Следующий за ним Сизмин как юрист принял казус за прецедент и тоже заявил, что убирать не будет. На следующий день была моя очередь, но прибираться за сотрудниками карательных органов, которые меня сюда и посадили, выглядело классическим проявлением стокгольмского синдрома. С тех пор уборку делал только тот, кто сам хотел, но поскольку число таковых постоянно уменьшалось, сократившись в итоге до нуля, то прекратились и уборки.
Казах же, видимо, считал, что он и так здесь человек последний, так что ему и положено убирать за всех (окажись в камере Лев Толстой, он был бы от его смирения в восторге).
В тот день звезды, наверное, были не благорасположены к сотрудникам правоохранительных органов, ибо к вечеру их появилось в камере еще двое — два следователя милиции, друзья и подельники в групповом изнасиловании несовершеннолетней. Вся камера хохотала, слушая их рассказ о преступлении. Это, действительно, было одно из тех редких дел, где столь же, сколько и жертву, хотелось пожалеть и насильников — хотя бы за дурость.
Мужской компанией из пяти человек они отмечали день рождения одного из них в ресторане. Там же познакомились с двумя девушками, представившимися студентками циркового училища. Ресторан закрылся, друзья решили продолжить банкет и пригласили с собой и девиц. Одна из них отказалась, другая согласилась, и вместе с ней они долго ездили по городу, где-то покупали шампанское — что было задачей, решение которой после полуночи под силу разве что сотрудникам милиции. Путешествие закончилось в аэропортовской гостинице, где все веселились еще полночи. Как отмечали оба подельника, лифт в гостинице не работал, так что на пятый этаж все вместе с девушкой поднимались пешком.

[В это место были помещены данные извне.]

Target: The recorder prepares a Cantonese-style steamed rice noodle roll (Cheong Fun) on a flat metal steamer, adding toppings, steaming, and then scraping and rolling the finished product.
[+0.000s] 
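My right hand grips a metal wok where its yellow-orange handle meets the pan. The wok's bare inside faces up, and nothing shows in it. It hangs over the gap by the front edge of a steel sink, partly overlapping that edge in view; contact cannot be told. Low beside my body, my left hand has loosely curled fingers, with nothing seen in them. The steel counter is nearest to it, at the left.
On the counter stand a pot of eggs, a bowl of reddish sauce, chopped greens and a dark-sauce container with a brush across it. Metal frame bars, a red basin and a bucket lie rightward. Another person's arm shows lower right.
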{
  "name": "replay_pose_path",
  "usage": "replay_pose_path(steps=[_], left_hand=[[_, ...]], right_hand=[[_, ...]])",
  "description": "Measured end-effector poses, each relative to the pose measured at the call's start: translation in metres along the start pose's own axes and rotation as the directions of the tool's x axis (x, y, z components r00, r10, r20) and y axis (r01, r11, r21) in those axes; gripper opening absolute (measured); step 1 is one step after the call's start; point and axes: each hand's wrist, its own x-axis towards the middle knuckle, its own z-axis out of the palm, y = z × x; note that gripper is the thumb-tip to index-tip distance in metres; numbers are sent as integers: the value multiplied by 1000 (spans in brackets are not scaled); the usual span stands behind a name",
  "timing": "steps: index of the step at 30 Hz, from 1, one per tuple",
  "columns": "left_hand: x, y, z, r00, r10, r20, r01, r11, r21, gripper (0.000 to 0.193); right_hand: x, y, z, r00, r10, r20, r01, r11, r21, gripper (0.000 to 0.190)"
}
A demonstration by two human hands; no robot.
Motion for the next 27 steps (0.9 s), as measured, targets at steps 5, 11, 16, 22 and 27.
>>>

Шок наступил, когда праздник приблизился к неизбежной кульминации. Девица, видимо, протрезвев — либо совсем захмелев, — наотрез отказалась делать то, чего от нее ожидали. Мужчины ее сначала уговаривали, потом один из них, схватив девушку для убедительности в охапку, пригрозил выкинуть ее из окна. Сопротивление было сломлено, ночь закончилась бурно, а рано утром дама шокировала всех еще раз, объявив, что она опаздывает — в школу. Оказалось, что она не студентка, а всего лишь десятиклассница, и ей 17 лет.
— Мне надо было отвезти ее домой, — жаловался один из насильников. — Но с похмелья было в лом подниматься — ну, я и дал ей пять рублей на такси.
Эти пять рублей девица сэкономила и, вместо того чтобы поехать домой, отправилась пешком в аэропортовское отделение милиции. Всех участников оргии арестовали прямо в гостинице тепленькими, вытащив из постелей. Теперь им предстояло следствие по очень тяжелой статье — от восьми до пятнадцати лет — и неизбежное объяснение с женами.
Под общий смех они ссорились. Оба заявляли, что не хотели никуда ехать, и обвиняли друг друга в том, что один другого в эту историю затащил чуть ли не силком, хотя понять, кто и кого, было невозможно. Склока прекратилась только тогда, когда, к общему удивлению, в первый же день оба получили передачи — от жен.
Ругань и ссоры вообще были постоянным явлением в камере № 76. Ее обитатели никак не могли привыкнуть к мысли, что теперь они находятся уже по другую сторону решеток. Сидевшие за взятки по несколько раз в день резонно заявляли, что «берут все, а посадили только меня». Севшие за уголовные преступления тоже почему-то считали себя невиновными. Привыкнув при выполнении служебных обязанностей постоянно нарушать закон, они как-то позабыли, что законы распространяются и на них.
Почти все находились в состоянии, пограничном депрессии, — она и затягивала их в ругань. Какое-то слово, неосторожное движение, даже неодобрительный взгляд — сразу могли вызвать окрик и скандал. «Старшие по чину» относились к прочим как к подчиненным, мелкая сошка видела в остальных лишь арестантов, забывая, что и на них нет больше погон.
Философское отношение к жизни сохранял только один — бывший милицейский следователь Авраменко. Он сидел второй раз и смотрел на коллег немного свысока — в буквальном и переносном смысле, ибо был высокого роста. Еще на службе, пообщавшись с подследственными домушниками, он выведал у них нечто более важное, чем показания, — секреты ремесла. После чего приобрел вторую и более доходную профессию — стал квартирным вором. Поймать его, естественно, долго не могли — потому что кражи, совершенные Авраменко, расследовал сам же Авраменко. При этом все их он успешно «раскрывал» — навешивая на попавшихся на чем-то другом воров.